• _Given data_
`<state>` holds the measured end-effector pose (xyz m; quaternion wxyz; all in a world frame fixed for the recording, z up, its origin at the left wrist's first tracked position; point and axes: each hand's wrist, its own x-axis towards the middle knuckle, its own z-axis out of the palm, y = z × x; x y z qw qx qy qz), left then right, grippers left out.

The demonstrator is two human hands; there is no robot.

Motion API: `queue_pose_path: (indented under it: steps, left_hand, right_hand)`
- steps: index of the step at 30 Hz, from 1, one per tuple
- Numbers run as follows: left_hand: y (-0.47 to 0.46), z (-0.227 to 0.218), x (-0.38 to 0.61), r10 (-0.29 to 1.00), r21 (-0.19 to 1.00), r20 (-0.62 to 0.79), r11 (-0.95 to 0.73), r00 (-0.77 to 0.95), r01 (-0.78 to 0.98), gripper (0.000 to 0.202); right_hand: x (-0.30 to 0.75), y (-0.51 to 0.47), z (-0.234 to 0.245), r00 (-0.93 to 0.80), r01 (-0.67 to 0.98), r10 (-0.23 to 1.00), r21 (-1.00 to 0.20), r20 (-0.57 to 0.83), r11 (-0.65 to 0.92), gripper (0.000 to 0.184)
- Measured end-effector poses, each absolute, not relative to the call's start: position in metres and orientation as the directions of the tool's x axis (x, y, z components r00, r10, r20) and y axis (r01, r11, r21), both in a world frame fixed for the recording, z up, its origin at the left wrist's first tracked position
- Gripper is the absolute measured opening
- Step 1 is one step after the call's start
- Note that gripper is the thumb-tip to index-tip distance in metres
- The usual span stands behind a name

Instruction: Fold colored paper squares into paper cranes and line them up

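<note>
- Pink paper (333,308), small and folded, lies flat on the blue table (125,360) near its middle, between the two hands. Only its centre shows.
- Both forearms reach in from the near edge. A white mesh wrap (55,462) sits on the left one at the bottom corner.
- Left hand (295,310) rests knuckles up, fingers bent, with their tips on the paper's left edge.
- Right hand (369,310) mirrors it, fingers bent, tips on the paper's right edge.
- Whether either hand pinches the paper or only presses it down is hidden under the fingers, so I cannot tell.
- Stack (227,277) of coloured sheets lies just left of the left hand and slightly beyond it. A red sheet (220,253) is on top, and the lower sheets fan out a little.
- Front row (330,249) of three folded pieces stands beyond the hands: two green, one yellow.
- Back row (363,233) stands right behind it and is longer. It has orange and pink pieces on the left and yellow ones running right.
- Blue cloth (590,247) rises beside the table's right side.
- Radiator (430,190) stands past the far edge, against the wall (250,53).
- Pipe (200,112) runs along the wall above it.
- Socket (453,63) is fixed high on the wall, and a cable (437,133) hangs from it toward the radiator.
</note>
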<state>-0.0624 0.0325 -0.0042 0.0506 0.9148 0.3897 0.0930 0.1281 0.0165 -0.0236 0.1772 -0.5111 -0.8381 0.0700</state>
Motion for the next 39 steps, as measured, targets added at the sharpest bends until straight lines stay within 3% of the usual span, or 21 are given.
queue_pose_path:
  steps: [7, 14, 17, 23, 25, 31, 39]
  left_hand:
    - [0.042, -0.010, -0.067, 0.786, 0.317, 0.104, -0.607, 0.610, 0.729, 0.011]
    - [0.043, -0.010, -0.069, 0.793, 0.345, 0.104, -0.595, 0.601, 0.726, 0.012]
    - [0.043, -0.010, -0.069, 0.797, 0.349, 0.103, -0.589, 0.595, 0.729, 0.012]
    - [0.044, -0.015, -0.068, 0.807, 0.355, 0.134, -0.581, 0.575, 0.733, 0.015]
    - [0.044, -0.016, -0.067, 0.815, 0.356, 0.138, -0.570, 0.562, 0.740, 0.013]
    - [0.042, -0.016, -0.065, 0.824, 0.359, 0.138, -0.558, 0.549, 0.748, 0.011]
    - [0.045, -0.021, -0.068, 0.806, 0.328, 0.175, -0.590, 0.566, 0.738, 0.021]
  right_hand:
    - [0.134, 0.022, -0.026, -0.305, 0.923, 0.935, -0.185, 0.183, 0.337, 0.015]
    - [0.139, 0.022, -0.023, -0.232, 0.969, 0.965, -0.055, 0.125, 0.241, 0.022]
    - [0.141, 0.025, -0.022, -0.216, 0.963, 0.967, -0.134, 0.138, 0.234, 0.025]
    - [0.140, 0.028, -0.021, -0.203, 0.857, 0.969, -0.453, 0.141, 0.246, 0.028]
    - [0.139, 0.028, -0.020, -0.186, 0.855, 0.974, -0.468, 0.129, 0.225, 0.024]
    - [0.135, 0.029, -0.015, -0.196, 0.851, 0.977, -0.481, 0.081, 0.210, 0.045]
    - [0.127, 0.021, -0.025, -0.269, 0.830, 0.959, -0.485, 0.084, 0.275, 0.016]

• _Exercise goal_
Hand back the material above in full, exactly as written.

• _Final answer_
`<state>` holds the measured end-effector pose (xyz m; quaternion wxyz; all in a world frame fixed for the recording, z up, its origin at the left wrist's first tracked position; point and axes: each hand's wrist, its own x-axis towards the middle knuckle, its own z-axis out of the palm, y = z × x; x y z qw qx qy qz), left then right, grippers left out.

The demonstrator is two human hands; there is no robot.

Motion API: `queue_pose_path: (indented under it: steps, left_hand, right_hand)`
- steps: index of the step at 30 Hz, from 1, one per tuple
- Numbers run as follows: left_hand: y (-0.47 to 0.46), z (-0.227 to 0.218), x (-0.38 to 0.61), r10 (-0.29 to 1.00), r21 (-0.19 to 1.00), r20 (-0.62 to 0.79), r11 (-0.95 to 0.73), r00 (-0.77 to 0.95), r01 (-0.78 to 0.98), gripper (0.000 to 0.202); right_hand: x (-0.30 to 0.75), y (-0.51 to 0.47), z (-0.234 to 0.245), r00 (-0.93 to 0.80), r01 (-0.67 to 0.98), r10 (-0.23 to 1.00), r21 (-1.00 to 0.20), r20 (-0.57 to 0.83), r11 (-0.65 to 0.92), gripper (0.000 to 0.184)
- Measured end-effector poses, each absolute, not relative to the call's start: position in metres and orientation as the directions of the tool's x axis (x, y, z components r00, r10, r20) and y axis (r01, r11, r21), both in a world frame fixed for the recording, z up, its origin at the left wrist's first tracked position
- Gripper is the absolute measured opening
- Step 1 is one step after the call's start
- Note that gripper is the thumb-tip to index-tip distance in metres
- The usual span stands behind a name

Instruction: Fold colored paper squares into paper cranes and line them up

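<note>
- Pink paper (333,308), small and folded, lies flat on the blue table (125,360) near its middle, between the two hands. Only its centre shows.
- Both forearms reach in from the near edge. A white mesh wrap (55,462) sits on the left one at the bottom corner.
- Left hand (295,310) rests knuckles up, fingers bent, with their tips on the paper's left edge.
- Right hand (369,310) mirrors it, fingers bent, tips on the paper's right edge.
- Whether either hand pinches the paper or only presses it down is hidden under the fingers, so I cannot tell.
- Stack (227,277) of coloured sheets lies just left of the left hand and slightly beyond it. A red sheet (220,253) is on top, and the lower sheets fan out a little.
- Front row (330,249) of three folded pieces stands beyond the hands: two green, one yellow.
- Back row (363,233) stands right behind it and is longer. It has orange and pink pieces on the left and yellow ones running right.
- Blue cloth (590,247) rises beside the table's right side.
- Radiator (430,190) stands past the far edge, against the wall (250,53).
- Pipe (200,112) runs along the wall above it.
- Socket (453,63) is fixed high on the wall, and a cable (437,133) hangs from it toward the radiator.
</note>
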<state>-0.0624 0.0325 -0.0042 0.0506 0.9148 0.3897 0.0930 0.1281 0.0165 -0.0236 0.1772 -0.5111 -0.8381 0.0700</state>
Motion for the next 39 steps, as measured, targets added at the sharpest bends until straight lines stay within 3% of the usual span, or 21 are given.
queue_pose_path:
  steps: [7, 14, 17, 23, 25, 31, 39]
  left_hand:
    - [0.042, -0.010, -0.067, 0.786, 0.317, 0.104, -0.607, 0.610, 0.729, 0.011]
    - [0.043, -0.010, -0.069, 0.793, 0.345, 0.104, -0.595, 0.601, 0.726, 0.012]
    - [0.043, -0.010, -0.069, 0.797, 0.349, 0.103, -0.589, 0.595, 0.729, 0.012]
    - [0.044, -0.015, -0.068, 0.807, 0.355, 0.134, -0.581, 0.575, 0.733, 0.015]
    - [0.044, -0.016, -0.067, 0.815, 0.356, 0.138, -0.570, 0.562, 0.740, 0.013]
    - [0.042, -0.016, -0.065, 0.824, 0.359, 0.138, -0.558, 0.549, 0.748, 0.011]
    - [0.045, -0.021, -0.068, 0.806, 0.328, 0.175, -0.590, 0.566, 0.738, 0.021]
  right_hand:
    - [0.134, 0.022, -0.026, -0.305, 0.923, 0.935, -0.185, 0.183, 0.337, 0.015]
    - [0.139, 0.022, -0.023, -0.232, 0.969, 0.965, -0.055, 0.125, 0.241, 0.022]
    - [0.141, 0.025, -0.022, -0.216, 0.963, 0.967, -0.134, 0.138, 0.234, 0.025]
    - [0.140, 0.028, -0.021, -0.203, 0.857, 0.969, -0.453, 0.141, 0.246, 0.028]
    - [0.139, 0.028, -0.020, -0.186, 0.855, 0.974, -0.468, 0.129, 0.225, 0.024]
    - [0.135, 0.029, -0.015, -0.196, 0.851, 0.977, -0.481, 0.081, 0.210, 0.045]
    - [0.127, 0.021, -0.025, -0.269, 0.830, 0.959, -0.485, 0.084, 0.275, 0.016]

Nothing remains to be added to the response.